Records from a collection
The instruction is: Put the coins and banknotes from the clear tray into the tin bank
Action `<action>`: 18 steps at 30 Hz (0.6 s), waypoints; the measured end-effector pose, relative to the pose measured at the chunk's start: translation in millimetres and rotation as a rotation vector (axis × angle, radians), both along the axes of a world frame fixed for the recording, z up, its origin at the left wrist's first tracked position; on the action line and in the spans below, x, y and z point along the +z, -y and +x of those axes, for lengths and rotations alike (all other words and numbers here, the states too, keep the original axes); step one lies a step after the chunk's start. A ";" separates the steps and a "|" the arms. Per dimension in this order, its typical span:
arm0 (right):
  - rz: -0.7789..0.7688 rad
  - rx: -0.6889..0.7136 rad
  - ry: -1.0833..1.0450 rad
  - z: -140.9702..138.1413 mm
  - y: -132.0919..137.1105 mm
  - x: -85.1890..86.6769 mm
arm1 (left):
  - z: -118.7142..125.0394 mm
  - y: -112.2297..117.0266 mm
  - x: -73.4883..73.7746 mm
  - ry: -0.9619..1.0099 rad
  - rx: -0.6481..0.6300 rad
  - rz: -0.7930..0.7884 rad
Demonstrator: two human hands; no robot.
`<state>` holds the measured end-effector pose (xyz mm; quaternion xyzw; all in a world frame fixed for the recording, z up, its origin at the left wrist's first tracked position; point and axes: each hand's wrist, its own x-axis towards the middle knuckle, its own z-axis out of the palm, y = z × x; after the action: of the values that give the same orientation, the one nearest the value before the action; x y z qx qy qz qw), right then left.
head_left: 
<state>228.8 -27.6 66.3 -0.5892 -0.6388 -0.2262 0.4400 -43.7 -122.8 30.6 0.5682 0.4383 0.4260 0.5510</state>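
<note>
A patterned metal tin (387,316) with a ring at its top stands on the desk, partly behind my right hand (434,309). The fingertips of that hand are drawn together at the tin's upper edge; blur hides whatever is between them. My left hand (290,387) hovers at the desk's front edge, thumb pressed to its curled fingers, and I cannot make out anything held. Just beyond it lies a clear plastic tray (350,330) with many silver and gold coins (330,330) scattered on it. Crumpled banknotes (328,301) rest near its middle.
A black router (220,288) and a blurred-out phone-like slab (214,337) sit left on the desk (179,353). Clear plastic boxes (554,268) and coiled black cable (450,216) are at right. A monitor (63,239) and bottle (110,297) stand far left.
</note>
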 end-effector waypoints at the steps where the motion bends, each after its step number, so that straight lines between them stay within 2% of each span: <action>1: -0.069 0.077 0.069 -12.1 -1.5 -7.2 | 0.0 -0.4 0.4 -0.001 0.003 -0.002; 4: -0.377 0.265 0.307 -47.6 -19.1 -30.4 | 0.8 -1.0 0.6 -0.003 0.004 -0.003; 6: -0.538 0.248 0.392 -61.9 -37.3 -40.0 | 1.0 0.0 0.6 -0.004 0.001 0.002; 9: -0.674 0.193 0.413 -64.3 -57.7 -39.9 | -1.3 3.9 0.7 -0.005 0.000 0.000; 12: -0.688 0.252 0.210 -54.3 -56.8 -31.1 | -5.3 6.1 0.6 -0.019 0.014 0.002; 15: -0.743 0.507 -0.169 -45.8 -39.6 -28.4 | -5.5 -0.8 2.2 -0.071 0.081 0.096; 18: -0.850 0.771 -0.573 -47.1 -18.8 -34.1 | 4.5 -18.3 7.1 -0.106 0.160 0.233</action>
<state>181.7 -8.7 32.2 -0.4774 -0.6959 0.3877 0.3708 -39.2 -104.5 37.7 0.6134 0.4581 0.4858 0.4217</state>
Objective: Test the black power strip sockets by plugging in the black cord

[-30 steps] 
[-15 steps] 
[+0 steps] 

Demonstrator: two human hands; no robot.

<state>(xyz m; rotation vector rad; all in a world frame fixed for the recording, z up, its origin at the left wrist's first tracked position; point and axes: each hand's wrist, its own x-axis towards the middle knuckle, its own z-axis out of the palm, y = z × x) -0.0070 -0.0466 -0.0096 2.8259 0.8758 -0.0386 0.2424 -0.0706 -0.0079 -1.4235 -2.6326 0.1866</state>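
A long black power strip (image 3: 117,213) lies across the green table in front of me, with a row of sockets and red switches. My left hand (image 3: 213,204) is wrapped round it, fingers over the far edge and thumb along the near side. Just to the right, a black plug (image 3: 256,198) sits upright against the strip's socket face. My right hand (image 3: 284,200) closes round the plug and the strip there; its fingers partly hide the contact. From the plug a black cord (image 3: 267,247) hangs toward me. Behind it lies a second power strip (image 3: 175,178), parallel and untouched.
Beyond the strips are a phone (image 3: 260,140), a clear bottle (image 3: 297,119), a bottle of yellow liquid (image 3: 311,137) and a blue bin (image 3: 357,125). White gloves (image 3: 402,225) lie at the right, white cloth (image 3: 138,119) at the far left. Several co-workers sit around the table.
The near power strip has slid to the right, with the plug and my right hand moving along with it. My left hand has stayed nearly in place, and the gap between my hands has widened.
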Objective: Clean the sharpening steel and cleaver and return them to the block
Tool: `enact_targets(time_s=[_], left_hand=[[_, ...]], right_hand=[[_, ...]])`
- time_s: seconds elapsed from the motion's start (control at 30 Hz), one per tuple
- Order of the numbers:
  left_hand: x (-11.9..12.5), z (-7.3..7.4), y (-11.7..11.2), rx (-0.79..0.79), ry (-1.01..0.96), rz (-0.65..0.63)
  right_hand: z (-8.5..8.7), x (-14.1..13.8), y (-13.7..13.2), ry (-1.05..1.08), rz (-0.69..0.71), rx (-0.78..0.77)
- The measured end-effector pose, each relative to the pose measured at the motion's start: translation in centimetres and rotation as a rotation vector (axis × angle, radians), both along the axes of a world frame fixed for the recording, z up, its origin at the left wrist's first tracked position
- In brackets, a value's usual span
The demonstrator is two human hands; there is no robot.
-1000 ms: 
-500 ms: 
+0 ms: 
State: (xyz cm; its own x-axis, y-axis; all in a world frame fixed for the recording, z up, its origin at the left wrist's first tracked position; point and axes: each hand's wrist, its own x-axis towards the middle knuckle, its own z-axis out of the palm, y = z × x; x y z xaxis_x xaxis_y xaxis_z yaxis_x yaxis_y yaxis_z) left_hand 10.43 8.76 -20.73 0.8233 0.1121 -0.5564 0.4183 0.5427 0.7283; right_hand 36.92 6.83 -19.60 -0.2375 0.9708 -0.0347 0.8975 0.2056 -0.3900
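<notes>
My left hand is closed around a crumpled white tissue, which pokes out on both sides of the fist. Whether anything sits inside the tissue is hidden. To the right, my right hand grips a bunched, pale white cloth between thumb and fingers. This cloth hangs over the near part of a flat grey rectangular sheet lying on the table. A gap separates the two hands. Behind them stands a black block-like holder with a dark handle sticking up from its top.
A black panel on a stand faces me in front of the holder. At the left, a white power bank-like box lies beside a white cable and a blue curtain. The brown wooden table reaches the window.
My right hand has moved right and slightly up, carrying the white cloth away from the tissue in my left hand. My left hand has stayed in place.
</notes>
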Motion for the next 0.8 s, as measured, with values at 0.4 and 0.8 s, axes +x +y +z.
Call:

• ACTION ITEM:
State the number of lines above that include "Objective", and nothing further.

• ANSWER BOX:
2